Let's hope you weren't standing at a bus stop with your trusty bicycle Monday morning and discovered you had no place to mount it on the bus.
King County Metro (Seattle) determined that its three-bike carrier racks aren't secure and tried swapping them out with two-bike carriers over the weekend. Unfortunately, the other carriers are in short supply and buses on more than a dozen routes ran without the racks.
The following routes don't have bicycle racks, which will be replaced as they become available: Routes 1, 2, 3, 4, 10, 12, 13, 14, 49 and 70, and some trips on routes 7, 36, 43 and 44.
Metro uses bicycle racks manufactured by Sportworks in Woodinville, Washington.
The transit agency upgraded to the Veloporter 3 early in 2007. Although the racks restrain bicycles with a single-sided spring loaded support arm that can be operated by one hand, commuters lately were asked to use straps that were supplied to keep the bikes from falling off.
Sportsworks has several two- and three-bicycle bus racks on the market. It has sold racks to more than 500 agencies and municpalities in all 50 states, according to its website.
BikePortland reported in December that TriMet, the local bus agency, was looking at the Veloporter 3 for its transit buses. The problem of the falling bikes was a known issue at that time.
Here's the press release posted at King County Metro. Check that link for updates:
Starting Saturday, Jan. 5, 2008, bike racks will not be available on some Metro Transit routes and trips.

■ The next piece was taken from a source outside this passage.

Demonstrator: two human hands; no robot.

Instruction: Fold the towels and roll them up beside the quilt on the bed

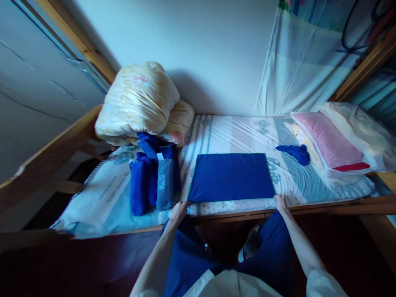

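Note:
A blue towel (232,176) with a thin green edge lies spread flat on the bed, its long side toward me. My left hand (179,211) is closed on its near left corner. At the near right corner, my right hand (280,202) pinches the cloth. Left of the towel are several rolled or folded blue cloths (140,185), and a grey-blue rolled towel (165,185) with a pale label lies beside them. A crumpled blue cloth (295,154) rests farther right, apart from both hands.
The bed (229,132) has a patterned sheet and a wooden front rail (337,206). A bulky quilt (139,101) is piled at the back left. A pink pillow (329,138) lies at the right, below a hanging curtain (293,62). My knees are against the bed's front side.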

Some bike racks are being removed due to rack-operating concerns, and will be replaced in the coming weeks as they become available.
This change affects all bus trips on routes 1, 2, 3, 4, 10, 12, 13, 14, 49 and 70, and some trips on routes 7, 36, 43 and 44.

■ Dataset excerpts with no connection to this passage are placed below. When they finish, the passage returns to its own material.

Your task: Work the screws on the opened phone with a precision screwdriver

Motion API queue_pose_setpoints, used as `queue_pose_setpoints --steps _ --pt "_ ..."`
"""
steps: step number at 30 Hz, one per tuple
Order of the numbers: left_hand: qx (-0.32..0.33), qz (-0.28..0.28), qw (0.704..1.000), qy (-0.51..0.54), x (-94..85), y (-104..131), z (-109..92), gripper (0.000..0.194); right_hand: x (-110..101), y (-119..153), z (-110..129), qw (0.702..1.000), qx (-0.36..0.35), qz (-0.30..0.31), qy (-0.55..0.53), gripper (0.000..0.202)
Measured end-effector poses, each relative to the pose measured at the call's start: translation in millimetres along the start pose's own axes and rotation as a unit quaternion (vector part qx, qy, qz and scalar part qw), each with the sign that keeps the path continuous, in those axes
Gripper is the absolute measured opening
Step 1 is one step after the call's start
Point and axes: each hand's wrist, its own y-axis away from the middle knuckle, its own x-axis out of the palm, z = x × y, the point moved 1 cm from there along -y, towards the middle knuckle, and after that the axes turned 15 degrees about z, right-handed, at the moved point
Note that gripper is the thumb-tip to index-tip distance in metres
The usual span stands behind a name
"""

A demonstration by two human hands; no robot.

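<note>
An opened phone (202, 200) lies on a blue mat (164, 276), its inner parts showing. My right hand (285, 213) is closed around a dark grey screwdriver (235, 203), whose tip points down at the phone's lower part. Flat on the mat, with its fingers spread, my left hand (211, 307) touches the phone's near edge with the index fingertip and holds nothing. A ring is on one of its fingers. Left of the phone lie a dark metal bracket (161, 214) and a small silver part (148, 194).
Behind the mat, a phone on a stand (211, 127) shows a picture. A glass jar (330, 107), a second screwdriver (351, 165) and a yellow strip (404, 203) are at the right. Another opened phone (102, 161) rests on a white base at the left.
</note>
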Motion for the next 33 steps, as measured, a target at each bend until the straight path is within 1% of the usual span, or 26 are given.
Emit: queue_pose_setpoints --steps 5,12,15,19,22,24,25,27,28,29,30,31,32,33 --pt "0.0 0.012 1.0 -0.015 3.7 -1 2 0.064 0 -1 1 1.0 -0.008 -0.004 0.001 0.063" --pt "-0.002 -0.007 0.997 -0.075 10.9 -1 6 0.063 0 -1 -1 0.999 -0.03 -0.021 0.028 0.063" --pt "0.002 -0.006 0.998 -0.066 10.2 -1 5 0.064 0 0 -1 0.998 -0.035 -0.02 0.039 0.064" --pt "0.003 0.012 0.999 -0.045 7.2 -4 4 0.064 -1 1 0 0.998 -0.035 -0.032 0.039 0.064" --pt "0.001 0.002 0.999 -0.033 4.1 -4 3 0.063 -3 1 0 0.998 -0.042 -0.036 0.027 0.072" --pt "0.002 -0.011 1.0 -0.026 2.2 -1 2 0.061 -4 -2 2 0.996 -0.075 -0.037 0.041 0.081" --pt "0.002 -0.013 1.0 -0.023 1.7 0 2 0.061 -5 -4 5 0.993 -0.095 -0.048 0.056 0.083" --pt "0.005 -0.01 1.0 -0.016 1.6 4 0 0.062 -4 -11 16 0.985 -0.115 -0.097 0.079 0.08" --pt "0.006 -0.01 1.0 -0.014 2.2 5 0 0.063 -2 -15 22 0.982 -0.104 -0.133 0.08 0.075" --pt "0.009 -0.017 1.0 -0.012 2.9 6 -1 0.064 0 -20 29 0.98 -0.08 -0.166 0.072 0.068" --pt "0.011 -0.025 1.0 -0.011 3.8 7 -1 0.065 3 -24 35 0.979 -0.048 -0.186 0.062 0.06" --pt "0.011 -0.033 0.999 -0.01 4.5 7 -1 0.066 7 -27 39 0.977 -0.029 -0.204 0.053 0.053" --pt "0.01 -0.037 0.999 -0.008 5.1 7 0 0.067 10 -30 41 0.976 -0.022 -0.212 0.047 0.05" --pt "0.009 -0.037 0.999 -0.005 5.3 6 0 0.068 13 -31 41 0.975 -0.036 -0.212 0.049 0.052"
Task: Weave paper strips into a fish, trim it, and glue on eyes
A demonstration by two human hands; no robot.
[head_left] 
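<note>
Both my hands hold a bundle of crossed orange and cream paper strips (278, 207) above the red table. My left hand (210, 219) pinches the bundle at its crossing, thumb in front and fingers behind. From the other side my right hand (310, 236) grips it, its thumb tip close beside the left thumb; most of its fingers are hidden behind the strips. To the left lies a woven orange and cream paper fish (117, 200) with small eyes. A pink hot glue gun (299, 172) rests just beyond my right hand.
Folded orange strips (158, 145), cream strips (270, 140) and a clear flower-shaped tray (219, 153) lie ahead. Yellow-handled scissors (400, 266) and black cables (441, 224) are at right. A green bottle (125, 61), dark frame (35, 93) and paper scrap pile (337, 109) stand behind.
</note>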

The concerns regard bikes remaining tightly secured to the 3-position bike racks. Metro is working with the manufacturer to resolve the issues. In the meantime, all 3-bike racks are being removed. The goal is to temporarily replace them with 2-bike racks, but there are currently not enough of the 2-bike racks to equip every vehicle in Metro’s fleet.
During the transition, it is possible that some buses may or may not have racks when or where cyclists expect them. It is not possible for Metro staff to know ahead of time if a bus has a rack. Cyclists are reminded that rack use is first come, first served, and, with the exception of bikes that fold safely, bicycles may not be carried inside buses.
Metro appreciates your patience while this issue is being resolved. Please check this site for updates.
King County Metro's entire bus fleet has been equipped with bike racks since 1994 and many bicyclists have come to depend upon them in making their commutes, especially across the 520 bridge, which doesn't allow bicycle traffic.
The three-bike racks starting going on buses this spring, but recently a few commuters have reported problems with the securing systems and suffered bike damage.
The Seattle Times reports that Metro still needs about 150-200 bike racks to replace the problematic ones.
Bicycle racks on buses were rare until the passage of the Intermodal Surface Transportation Equity Act (ISTEA) in 1991. It allowed federal funding for bicycle-related projects. King County Metro, among others, saw the possibility for funding the racks on buses and applied for grants.